男の視線はベルにとって感じたことのないものだったが、それがどういうものなのかを判断することはできなかったし、まして男の視線に応えることもベルには許されていないので、いつもそそくさとその場から去るばかりであった。
変わることのない日々の変化は、唐突に訪れる。
その日もベルは水汲みに川へ向かっていたのだが、予想外の出来事が一つ。
夜中に降った雨が地面を濡らしていて、足を取られたベルがよろけてしまったこと。
その程度は幾らでも立て直せる。
けれど、ベルには重しがあった。
よろけた勢いに乗って滑った重しは川底へ、ベルを引きずり込んでいく。
突然のことに慌て、必死にもがくけれど鎖によって重しに繋がれたベルはどんどん沈んで水面に手を出すのがやっとであった。

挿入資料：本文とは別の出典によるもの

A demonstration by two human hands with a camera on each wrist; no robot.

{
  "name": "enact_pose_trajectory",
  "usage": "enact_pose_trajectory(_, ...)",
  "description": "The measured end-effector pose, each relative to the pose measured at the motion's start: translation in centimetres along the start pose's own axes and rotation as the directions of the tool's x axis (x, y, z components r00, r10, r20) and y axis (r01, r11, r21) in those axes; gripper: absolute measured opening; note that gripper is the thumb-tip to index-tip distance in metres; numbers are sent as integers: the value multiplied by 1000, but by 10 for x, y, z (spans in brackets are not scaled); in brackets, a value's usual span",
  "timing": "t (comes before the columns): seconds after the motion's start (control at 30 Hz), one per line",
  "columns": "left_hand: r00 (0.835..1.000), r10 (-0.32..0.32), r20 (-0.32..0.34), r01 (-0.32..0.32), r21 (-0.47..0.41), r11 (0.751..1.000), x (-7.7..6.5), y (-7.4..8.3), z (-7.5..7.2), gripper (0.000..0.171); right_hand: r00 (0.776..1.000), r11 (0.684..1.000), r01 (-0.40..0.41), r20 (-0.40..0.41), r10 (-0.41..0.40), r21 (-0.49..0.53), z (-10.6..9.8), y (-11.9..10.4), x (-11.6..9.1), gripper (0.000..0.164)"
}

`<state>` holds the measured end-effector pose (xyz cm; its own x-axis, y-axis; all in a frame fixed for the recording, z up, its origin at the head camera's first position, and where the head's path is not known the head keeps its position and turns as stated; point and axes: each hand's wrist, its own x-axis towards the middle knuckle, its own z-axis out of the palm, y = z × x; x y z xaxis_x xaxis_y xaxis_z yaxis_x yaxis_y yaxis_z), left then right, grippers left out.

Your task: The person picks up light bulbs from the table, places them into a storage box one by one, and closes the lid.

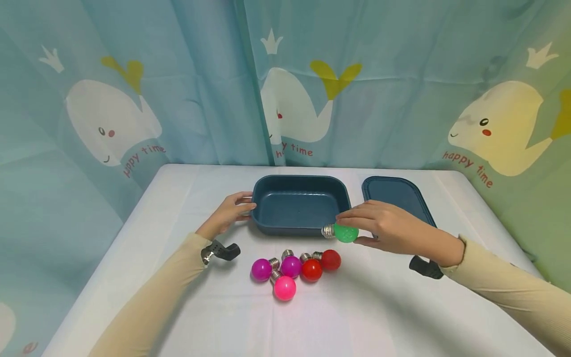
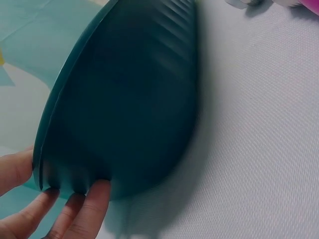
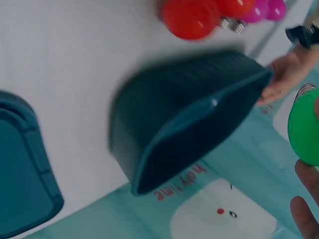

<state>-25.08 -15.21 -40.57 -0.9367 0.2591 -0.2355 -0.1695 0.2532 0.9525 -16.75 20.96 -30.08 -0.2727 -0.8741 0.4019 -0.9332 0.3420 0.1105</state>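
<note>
In the head view my right hand (image 1: pixel 385 225) holds a green light bulb (image 1: pixel 346 233) between fingers and thumb, its silver screw base pointing left. The bulb is at the front right corner of a dark blue box (image 1: pixel 299 231). The right wrist view shows the green bulb (image 3: pixel 303 127) with fingertips at its round end. My left hand (image 1: pixel 229 213) grips the box at its left end. From the left wrist, the thumb is at the rim and the other fingers (image 2: pixel 94 209) press the outer wall of the box (image 2: pixel 124 114).
Several bulbs lie in front of the box: two purple ones, including this purple bulb (image 1: pixel 261 269), a pink bulb (image 1: pixel 285 288), and two red ones, including this red bulb (image 1: pixel 331 260). A dark blue lid (image 1: pixel 397 191) lies flat to the right. A printed curtain (image 1: pixel 205 89) hangs behind the white table (image 1: pixel 214 317).
</note>
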Motion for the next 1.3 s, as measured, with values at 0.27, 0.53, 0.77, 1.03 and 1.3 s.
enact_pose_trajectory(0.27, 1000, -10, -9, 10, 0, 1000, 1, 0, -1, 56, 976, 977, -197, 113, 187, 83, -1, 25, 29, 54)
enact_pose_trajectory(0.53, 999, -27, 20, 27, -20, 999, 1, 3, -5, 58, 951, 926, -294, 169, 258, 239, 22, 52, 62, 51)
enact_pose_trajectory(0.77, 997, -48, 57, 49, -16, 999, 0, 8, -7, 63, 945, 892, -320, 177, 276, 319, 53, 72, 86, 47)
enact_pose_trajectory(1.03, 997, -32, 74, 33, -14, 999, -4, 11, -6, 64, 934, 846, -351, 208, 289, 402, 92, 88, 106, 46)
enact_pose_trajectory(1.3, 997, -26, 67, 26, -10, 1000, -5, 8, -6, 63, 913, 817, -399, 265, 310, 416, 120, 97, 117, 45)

ばたばたと藻掻いてもどうにもならない。川べりに手を掛けようとしても、土が崩れてそれもできなくなった。
苦しさのなかでベルはふと考える。
水の中と外、いったい何が違うだろう。
ベル自身にはどうにもならないことで足掻こうとしても、それは何にも響かない。
ならば、別にもう抵抗する必要などないのではないだろうか。
そも、望まれず産まれたベルが、どうして望んで生きているだろう。
どうでもよかったのだ。
己の境遇も、バリオルもどうでもいい。
思うことがないのに、行動など起こす必要はない。
生きたいと思ってもいないのに、抵抗する必要がない。
ベルは水面を見上げ、伸ばしていた手を引こうとした。
突如、歪んだ水面。
水面から伸びた手がベルの手を掴んで引き上げる。
重しがあったけれど、ベルは水の中でなければ腕が引っこ抜けてしまうのではないかと思うほどの力で無理やりに引き上げられた。
全身が川べりへ上がって、直後ベルはとても暖かなものに抱き締められる。
温度に瞠目するも、それはすぐに離れて、ベルの目の前には正に血相を変えたと表現するのに相応しい、あの男がいた。